What you return must be the data below, word for word, without any images.

Collected material:
-- Opening Marker --

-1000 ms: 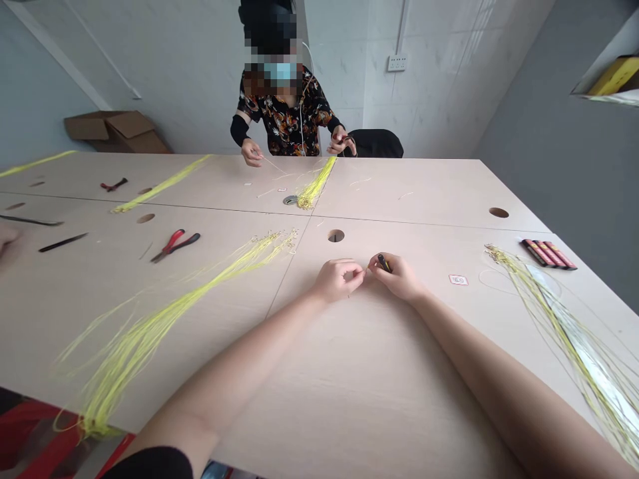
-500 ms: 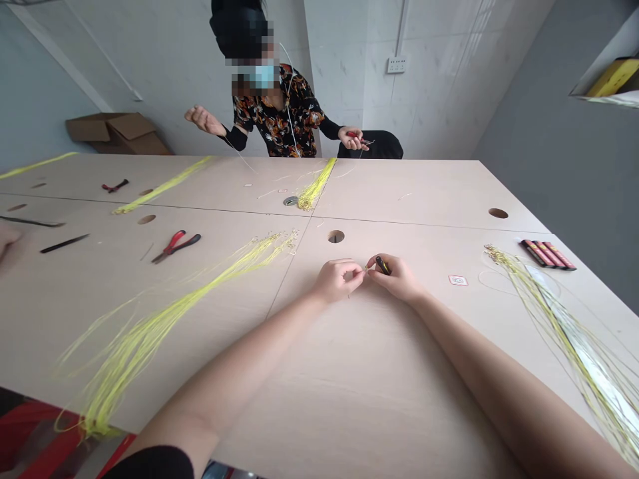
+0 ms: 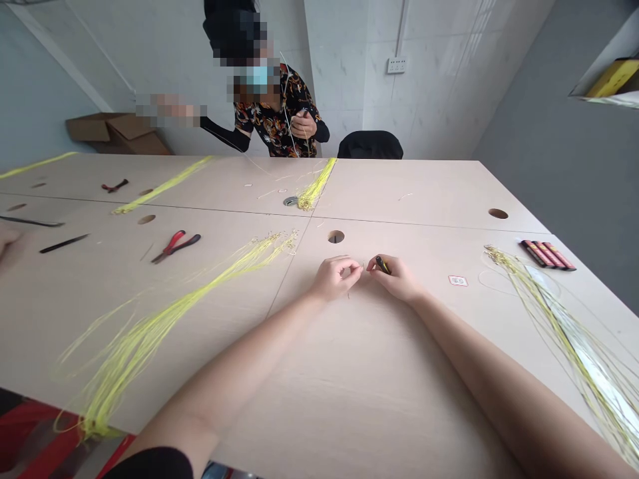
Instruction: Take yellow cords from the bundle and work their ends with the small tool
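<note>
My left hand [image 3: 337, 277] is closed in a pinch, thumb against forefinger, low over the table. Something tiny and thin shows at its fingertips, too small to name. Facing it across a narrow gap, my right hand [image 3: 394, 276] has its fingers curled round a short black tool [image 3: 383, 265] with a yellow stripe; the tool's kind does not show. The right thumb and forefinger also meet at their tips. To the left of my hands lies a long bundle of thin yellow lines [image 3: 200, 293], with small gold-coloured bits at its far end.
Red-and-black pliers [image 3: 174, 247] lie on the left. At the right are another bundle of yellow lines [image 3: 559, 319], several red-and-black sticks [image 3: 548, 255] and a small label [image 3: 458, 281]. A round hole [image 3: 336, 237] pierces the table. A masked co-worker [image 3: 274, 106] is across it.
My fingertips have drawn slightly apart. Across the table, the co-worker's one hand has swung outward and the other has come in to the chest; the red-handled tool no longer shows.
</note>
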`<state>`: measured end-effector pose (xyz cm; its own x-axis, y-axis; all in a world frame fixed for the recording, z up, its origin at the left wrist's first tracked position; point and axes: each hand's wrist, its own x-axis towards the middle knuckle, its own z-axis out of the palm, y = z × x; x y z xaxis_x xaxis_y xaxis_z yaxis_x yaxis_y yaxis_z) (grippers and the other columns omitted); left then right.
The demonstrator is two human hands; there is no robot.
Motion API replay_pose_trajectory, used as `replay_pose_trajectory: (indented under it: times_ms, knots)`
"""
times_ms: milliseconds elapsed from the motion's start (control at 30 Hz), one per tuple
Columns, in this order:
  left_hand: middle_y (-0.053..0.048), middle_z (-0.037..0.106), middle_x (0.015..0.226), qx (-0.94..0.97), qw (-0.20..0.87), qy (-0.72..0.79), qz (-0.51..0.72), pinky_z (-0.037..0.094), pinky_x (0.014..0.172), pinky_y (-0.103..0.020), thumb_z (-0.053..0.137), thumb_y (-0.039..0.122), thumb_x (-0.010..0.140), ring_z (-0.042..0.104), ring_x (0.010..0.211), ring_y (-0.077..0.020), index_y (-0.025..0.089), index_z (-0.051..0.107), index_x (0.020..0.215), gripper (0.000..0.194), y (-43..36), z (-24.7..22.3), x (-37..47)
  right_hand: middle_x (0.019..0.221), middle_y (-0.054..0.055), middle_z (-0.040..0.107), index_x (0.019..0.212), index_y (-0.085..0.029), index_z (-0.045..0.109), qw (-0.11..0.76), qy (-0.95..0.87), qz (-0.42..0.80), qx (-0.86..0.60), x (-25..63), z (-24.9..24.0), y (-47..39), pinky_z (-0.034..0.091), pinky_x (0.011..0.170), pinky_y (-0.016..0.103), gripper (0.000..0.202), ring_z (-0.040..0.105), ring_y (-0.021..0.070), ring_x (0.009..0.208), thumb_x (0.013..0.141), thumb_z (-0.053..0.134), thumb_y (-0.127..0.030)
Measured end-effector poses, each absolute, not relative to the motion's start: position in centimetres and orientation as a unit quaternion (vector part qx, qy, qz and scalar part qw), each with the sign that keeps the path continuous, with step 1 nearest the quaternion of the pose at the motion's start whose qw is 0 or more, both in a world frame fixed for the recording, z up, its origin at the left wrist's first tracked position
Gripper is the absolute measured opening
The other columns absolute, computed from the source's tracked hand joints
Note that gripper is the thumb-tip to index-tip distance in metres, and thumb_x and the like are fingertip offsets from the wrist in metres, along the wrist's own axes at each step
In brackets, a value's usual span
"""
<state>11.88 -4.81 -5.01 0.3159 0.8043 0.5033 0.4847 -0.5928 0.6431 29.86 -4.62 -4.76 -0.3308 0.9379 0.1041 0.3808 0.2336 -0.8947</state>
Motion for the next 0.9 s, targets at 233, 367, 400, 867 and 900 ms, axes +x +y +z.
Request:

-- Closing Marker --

Exercise answer:
-1000 ms: 
-500 ms: 
+0 ms: 
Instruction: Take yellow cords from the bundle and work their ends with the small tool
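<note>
My left hand [image 3: 337, 277] is closed in a pinch, thumb against forefinger, low over the table. Something tiny and thin shows at its fingertips, too small to name. Facing it across a narrow gap, my right hand [image 3: 394, 276] has its fingers curled round a short black tool [image 3: 383, 265] with a yellow stripe; the tool's kind does not show. The right thumb and forefinger also meet at their tips. To the left of my hands lies a long bundle of thin yellow lines [image 3: 200, 293], with small gold-coloured bits at its far end.
Red-and-black pliers [image 3: 174, 247] lie on the left. At the right are another bundle of yellow lines [image 3: 559, 319], several red-and-black sticks [image 3: 548, 255] and a small label [image 3: 458, 281]. A round hole [image 3: 336, 237] pierces the table. A masked co-worker [image 3: 274, 106] is across it.
My fingertips have drawn slightly apart. Across the table, the co-worker's one hand has swung outward and the other has come in to the chest; the red-handled tool no longer shows.
</note>
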`<state>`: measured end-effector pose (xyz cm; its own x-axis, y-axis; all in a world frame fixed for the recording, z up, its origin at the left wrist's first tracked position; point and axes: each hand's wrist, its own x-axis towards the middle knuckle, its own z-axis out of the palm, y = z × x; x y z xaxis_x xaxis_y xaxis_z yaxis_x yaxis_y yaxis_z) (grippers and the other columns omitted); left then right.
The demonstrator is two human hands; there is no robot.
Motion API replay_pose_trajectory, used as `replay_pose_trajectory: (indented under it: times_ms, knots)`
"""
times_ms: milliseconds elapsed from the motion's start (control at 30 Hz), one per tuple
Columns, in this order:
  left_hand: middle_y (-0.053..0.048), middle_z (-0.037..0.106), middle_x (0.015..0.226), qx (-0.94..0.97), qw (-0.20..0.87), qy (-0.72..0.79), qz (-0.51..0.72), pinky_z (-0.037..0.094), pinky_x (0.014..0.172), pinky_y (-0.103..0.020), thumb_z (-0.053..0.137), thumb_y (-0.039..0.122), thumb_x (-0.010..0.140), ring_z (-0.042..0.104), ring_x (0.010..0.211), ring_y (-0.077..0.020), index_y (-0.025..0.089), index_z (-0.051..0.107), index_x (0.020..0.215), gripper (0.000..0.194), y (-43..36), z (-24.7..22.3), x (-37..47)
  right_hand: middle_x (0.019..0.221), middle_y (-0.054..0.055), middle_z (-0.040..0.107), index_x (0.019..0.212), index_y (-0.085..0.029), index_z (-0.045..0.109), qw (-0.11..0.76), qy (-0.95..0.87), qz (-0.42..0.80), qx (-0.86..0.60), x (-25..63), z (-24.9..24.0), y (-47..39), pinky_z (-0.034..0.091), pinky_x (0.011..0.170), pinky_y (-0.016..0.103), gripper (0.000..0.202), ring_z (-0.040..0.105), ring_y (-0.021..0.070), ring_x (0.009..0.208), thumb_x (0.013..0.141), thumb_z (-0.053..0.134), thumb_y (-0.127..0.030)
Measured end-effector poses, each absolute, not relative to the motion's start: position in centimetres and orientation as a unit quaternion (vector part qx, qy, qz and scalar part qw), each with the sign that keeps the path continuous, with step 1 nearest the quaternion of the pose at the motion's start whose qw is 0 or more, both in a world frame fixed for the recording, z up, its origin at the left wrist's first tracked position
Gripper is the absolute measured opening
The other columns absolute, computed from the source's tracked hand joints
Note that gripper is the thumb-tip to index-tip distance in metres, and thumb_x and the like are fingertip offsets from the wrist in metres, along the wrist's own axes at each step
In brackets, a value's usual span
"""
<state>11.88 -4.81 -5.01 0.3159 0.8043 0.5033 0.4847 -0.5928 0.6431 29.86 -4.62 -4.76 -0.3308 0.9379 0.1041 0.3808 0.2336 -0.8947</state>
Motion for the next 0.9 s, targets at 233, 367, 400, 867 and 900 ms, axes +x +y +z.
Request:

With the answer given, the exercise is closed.